Description of the task> With the images removed, return every line below exactly as it reads.

Input data>
#####
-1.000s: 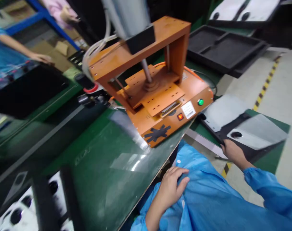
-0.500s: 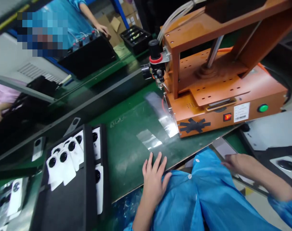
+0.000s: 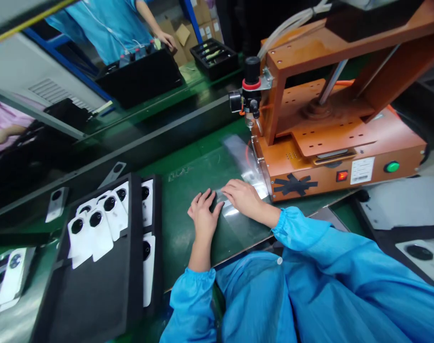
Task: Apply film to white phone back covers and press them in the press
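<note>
Both hands flat and unclenched on the green mat: right hand (image 3: 242, 199) pressing the clear film (image 3: 234, 209), left hand (image 3: 203, 215) just beside its near-left edge, film's long axis running away toward the press (image 3: 331, 143).

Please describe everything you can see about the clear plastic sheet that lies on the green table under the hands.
The clear plastic sheet is thin, see-through and glossy, with white glare on it. It lies flat on the green table, just in front of the orange press machine. The right hand rests on it, and the left hand touches it with its fingers spread. Its exact edges are hard to trace.
</note>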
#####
Task solution>
-1.000s: 
-0.500s: 
+0.000s: 
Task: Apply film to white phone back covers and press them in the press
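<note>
Both hands flat and unclenched on the green mat: right hand (image 3: 242, 199) pressing the clear film (image 3: 234, 209), left hand (image 3: 203, 215) just beside its near-left edge, film's long axis running away toward the press (image 3: 331, 143).

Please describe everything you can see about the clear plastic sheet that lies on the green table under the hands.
The clear plastic sheet is thin, see-through and glossy, with white glare on it. It lies flat on the green table, just in front of the orange press machine. The right hand rests on it, and the left hand touches it with its fingers spread. Its exact edges are hard to trace.
</note>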

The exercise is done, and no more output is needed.